For me, the idea of intellectual philanthropy had great resonance.  I’m a passionate advocate for public education and have written often about my desire to see students in every school succeed.  Advancing knowledge is what I’m about.  I’m also a passionate advocate for the effective use of technology in classrooms.  Blending those passions convinced me that sharing was the right thing to do.

What’s more, I’ve taken as much from the digital community of learners as I’ve given.  I spend the first 30 minutes of every day reading the thoughts of other powerful educators around the world.  They challenge my thinking and force me to refine and revise what I’m already doing with students.  Professionally, I’ve grown exponentially from the free knowledge posted on dozens of blogs and wikis—responsible participation in this ongoing conversation requires that I offer ideas for others to learn from.
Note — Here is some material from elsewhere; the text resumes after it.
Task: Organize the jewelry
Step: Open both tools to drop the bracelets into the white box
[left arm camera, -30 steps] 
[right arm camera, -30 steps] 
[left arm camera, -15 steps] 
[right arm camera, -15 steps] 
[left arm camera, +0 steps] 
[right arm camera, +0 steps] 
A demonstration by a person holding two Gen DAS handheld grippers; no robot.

Finally, making my work transparent has forced me to carefully articulate what it is that I believe about teaching and learning.  The pressure of a public audience that can question what I do raises my level of reflection.  I know that if my ideas are not centered, I’ll be questioned—and that questioning is the “refining fire” that helps me to understand my own practices and positions better, both before and after I post my thinking for others to review.

Sounds beautiful, doesn’t it?

Now, before you go and think I’m making a pitch for Sainthood, I’d better come clean:  Giving material away for free online has also raised my profile to a point where people are willing to pay me cold hard cash, too!
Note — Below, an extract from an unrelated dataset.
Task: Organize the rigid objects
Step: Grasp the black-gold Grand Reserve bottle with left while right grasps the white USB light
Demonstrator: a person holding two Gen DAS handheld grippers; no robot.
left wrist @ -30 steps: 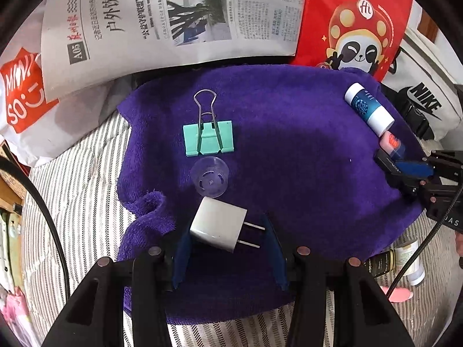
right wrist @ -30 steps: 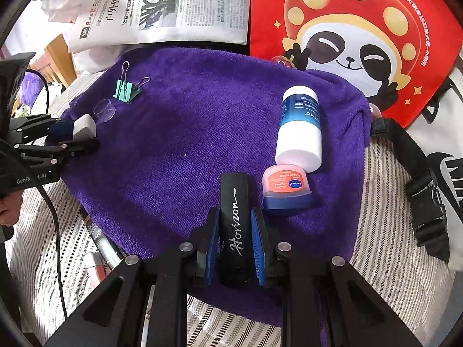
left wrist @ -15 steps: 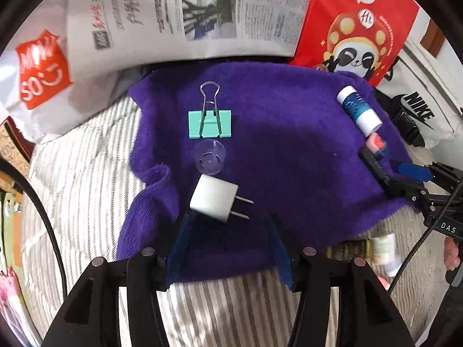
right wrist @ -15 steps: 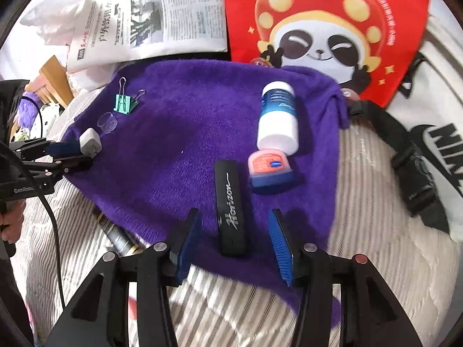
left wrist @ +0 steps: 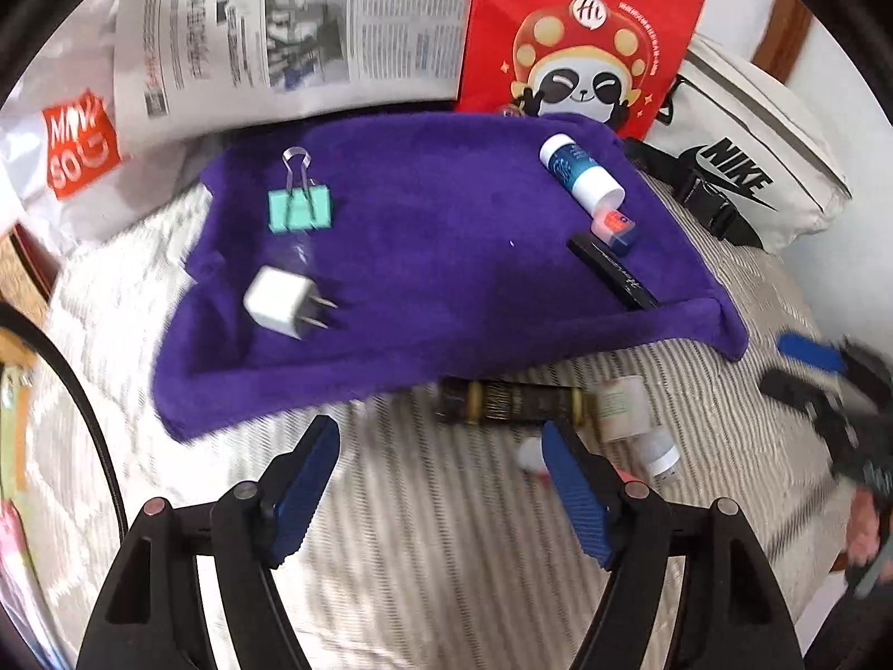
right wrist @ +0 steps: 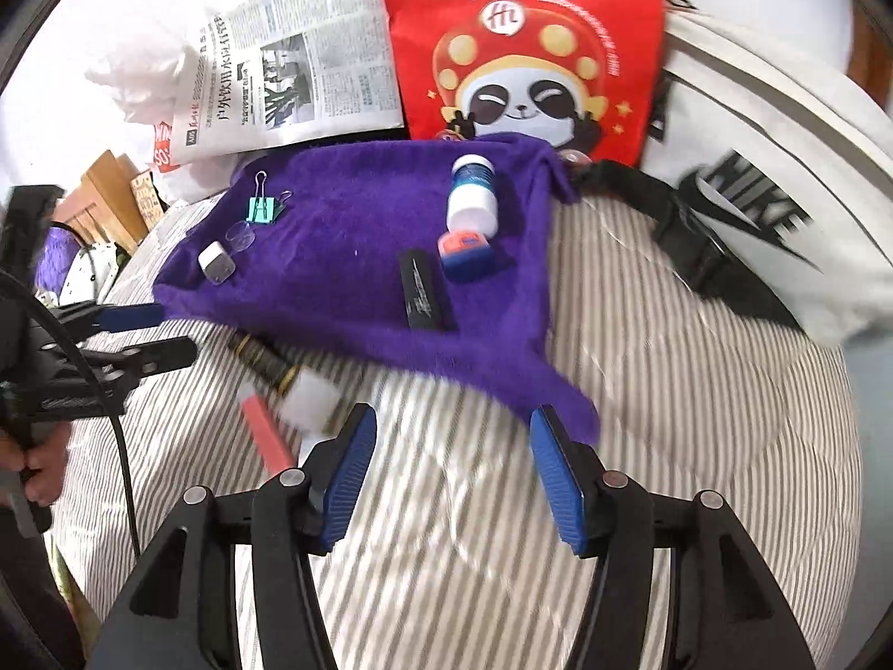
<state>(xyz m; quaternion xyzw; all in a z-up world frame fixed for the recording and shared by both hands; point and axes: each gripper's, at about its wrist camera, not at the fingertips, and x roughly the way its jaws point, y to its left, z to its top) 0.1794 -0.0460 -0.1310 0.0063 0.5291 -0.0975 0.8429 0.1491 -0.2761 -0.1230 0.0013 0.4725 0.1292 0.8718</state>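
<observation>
Left tool [left wrist: 438,480] agape, empty; right tool [right wrist: 452,469] agape, empty.

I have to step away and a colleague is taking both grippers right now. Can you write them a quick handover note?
Left gripper: open, empty, over the striped bedding in front of the purple towel.
Right gripper: open, empty, also off the towel.
On the towel: white charger plug, clear cap, green binder clip on the left; blue-and-white bottle, small pink-lidded tin, black Horizon case on the right.
Left, probably: dark tube, pink stick and small white containers lie off the towel on the bedding.
</observation>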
I’ve been offered—and signed—multiple book contracts, I’ve written for countless top-flight educational publications, I’ve been given all-expenses paid trips to conferences for presentations, I’ve been hired to write regular columns and I’ve been contracted as an expert adviser by national educational policy and technology organizations.
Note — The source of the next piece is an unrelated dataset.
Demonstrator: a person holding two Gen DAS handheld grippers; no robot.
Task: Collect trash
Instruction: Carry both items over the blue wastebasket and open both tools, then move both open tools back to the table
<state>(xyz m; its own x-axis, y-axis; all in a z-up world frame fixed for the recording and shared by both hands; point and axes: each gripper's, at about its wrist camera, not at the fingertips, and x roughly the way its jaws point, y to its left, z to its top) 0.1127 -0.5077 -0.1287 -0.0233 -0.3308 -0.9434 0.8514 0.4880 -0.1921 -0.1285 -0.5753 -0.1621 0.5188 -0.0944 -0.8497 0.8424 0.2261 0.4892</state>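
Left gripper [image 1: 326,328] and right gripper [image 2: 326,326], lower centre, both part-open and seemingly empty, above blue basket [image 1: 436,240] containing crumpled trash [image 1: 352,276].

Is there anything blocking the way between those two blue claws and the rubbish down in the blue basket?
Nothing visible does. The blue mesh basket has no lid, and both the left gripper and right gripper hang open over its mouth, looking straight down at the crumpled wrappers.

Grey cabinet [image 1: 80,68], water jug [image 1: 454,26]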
Not bad for a guy who is “just a classroom teacher,” huh?  It turns out that giving knowledge away hasn’t been a professional mistake at all.  It has improved the quality of my thinking, changed my positions, exposed me to new ideas, forced me to articulate positions, elevated my voice, established my credibility and helped to pay my bills all at once!

When I was finished explaining my reasoning for joining in the “share-and-share-alike” world of the Internet, my interviewers were semi-speechless.  “Your thinking makes perfect sense,” they said, “and your ability to generate opportunities after freely sharing resources proves that freely sharing resources doesn’t hinder one’s professional career.  These ideas are going to be controversial, though.  They’re sure to spark debate among our peers.”

Which is why I doubt that colleges can effectively prepare teachers for tomorrow!

Think about it:  We live in a knowledge-based world where collaboration and creative thinking is becoming the key to success in nearly every industry.  Organizations that paint pictures of the 21st Century workplace emphasize the need for employees that can work on interdependent, multi-cultural teams.  Innovation and design are skills enhanced by cooperation—and hindered by isolation.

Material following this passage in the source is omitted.